The Price of Altruism
Page 34
Two very different examples help to show just how far kin selection has captured the imagination:
Moving through soil by extending its pseudopods, most of the time the cellular slime mold, Dictyostelium discoideum, is a loner. Usually it engulfs and eats bacteria, but when times are rough and bacteria are scarce, something amazing happens: The starving amoebas secrete a chemical, cAMP, which attracts the others along a concentration gradient, until chains of tens of thousands of them merge into a mound. Soon the mound elongates into a slug that begins to crawl, as one multicellular body, across the forest floor. When it reaches a place with some heat and light it stops, and the amoebas that formed the front 20 percent of the body arrange themselves into a stalk, laying down tough cells of cellulose, just like plants, to make it nice and hardy. Then the remaining 80 percent climb up the stalk. When they reach the top they reorganize themselves into spores, forming a round glistening orb. It is this 80 percent that will stand a chance to live another day, sticking perhaps to the wings or legs of some insect, or otherwise being taken by the wind. The 20 percent that formed the stalk, on the other hand, will have sacrificed themselves altruistically for all the rest.7
This is incredible, but what was discovered next is even more fascinating. In the wild most fruiting bodies form from a single clone: All the amoebas coming together to make the slug are virtually genetically identical. But when the husband-and-wife team Joan Strassman and David Queller mixed amoebas from different clones they uncovered the following: Able to recognize one another, members of one clone did their best to stick together at the backside of the slug. When the stalk was made, it was primarily they, and not the others, who shimmied up to become hopeful spores.8
If amoeba can recognize and aid kin, so too, of course, can humans; this shouldn’t be all that surprising. What is surprising is that studies have shown that stepchildren are not only much less likely to be invested in than biological children, but also much more likely to be abused. Surprising, that is, if your names aren’t Martin Daly and Margo Wilson. This husband-and-wife team has taken kin-selection logic to its end: Just like the slime mold, they claim, and the spitting toad and the cuckoo, humans are simply following Hamilton’s rule.9
But if genetic relatedness was a handmaiden to the gene’s-eye point of view, von Neumann games also proved a useful mountaineering partner. Soon its ropes, too, were being climbed by many a follower. The point of departure was George and Maynard Smith. Bolstered in The Selfish Gene, the concept of the ESS soon invaded the study of animal behavior.

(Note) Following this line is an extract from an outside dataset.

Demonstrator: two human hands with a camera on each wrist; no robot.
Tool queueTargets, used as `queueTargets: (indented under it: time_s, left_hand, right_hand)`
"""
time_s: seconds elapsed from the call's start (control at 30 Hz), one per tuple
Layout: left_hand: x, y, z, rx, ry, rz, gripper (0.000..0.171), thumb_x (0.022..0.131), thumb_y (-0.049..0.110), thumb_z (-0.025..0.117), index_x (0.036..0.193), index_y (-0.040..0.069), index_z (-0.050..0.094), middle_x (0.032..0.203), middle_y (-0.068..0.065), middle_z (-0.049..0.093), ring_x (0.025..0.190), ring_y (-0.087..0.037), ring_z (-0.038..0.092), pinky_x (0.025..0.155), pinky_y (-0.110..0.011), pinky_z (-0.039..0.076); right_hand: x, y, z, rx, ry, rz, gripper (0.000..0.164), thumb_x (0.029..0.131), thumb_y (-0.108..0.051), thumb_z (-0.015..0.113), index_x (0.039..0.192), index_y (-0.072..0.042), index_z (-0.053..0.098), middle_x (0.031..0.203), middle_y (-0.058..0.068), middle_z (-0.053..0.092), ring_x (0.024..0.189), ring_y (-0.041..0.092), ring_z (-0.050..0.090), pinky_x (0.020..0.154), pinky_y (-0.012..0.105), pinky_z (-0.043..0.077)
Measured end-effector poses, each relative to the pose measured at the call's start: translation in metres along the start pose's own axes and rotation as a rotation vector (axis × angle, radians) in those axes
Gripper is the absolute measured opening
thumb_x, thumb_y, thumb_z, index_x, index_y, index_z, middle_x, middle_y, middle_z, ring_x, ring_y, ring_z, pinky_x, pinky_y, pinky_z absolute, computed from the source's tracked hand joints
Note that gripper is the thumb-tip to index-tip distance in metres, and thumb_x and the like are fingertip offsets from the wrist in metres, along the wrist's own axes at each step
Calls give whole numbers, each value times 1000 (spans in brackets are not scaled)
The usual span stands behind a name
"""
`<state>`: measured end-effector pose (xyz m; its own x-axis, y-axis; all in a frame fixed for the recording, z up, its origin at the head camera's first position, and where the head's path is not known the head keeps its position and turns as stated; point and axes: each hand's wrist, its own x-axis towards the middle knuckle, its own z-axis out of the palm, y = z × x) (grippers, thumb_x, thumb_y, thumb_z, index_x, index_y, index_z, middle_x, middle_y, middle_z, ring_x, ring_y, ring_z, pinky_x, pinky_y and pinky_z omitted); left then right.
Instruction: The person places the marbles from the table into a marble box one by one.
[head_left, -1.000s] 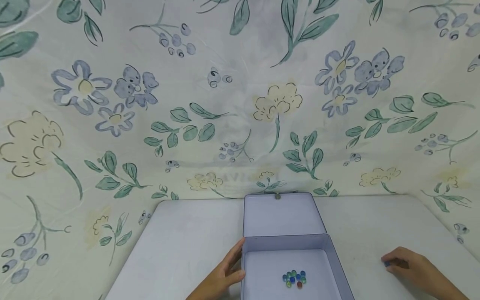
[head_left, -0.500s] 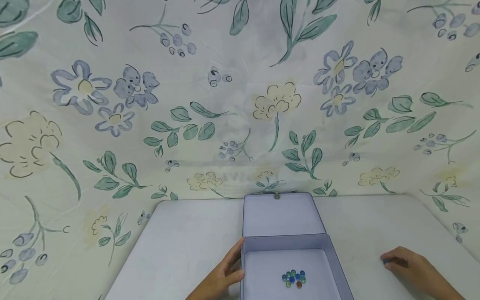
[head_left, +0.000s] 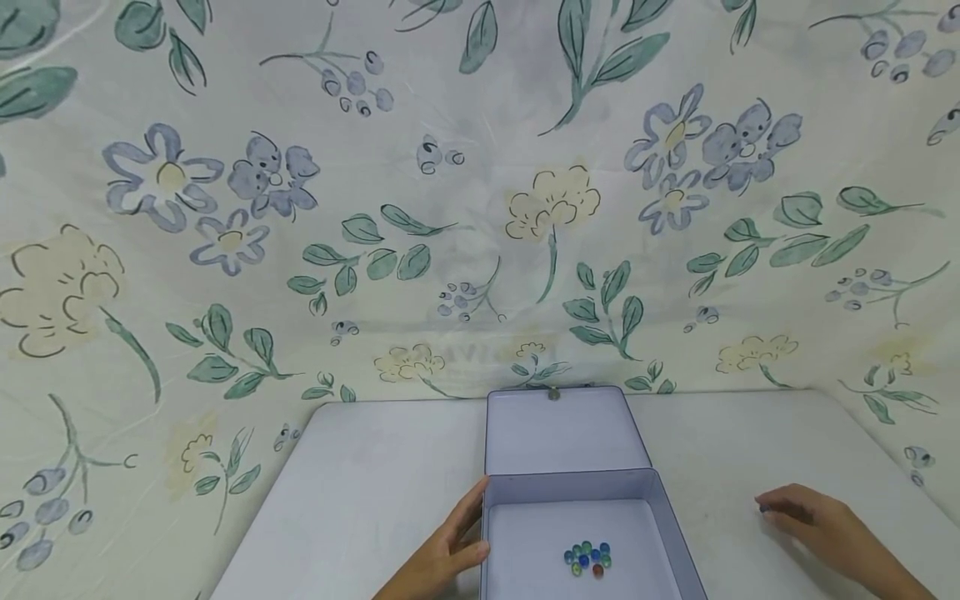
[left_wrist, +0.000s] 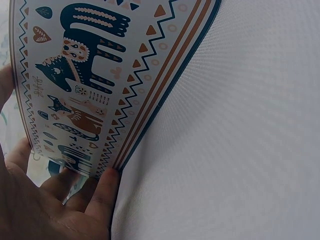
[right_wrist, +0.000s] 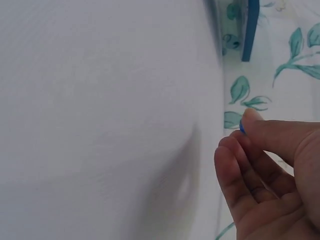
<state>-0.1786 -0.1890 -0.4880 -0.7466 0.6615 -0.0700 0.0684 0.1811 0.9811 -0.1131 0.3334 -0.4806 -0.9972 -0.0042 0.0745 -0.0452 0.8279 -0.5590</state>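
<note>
A lidded box with a pale, plain inside lies open on the table. Several glass marbles, blue, green and one reddish brown, are clustered on its floor. My left hand rests along the box's left side, fingertips against the outer wall. In the left wrist view that wall carries dark blue and orange animal patterns, with the fingers spread across it. Off to the right of the box, my right hand pinches a small blue marble between thumb and fingertip, mostly hidden by them.
The box's lid lies folded back toward the rear. White table surface stretches on both sides of the box. Behind the table hangs a flower-patterned cloth.
My right hand has shifted slightly left and upward over the table, carrying the blue marble. My left hand, the box and the marbles inside stay where they were.
</note>
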Motion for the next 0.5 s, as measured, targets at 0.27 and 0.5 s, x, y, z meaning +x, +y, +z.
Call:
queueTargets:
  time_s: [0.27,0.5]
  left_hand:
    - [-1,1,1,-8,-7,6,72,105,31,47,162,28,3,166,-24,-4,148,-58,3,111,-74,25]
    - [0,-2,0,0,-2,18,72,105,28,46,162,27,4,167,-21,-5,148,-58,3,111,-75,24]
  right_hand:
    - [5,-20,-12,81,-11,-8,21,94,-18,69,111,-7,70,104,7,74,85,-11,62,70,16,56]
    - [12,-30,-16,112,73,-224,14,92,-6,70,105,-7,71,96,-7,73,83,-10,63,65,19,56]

George and John, it transpired, had made an error in their paper: Retaliator, after all, was not an ESS. Since Dove did equally as well in a population of Retaliators, it could slowly drift into the population. When that happened, the true ESS would become a mixture of “Hawks” and “Bullies.”10 George, perhaps, might not have been glad to hear about it, nor to know that his “Mouse” had once again become a “Dove.”11 But considering that within a decade the application of game theory to evolution had revolutionized the field, perhaps he might have been assuaged nonetheless.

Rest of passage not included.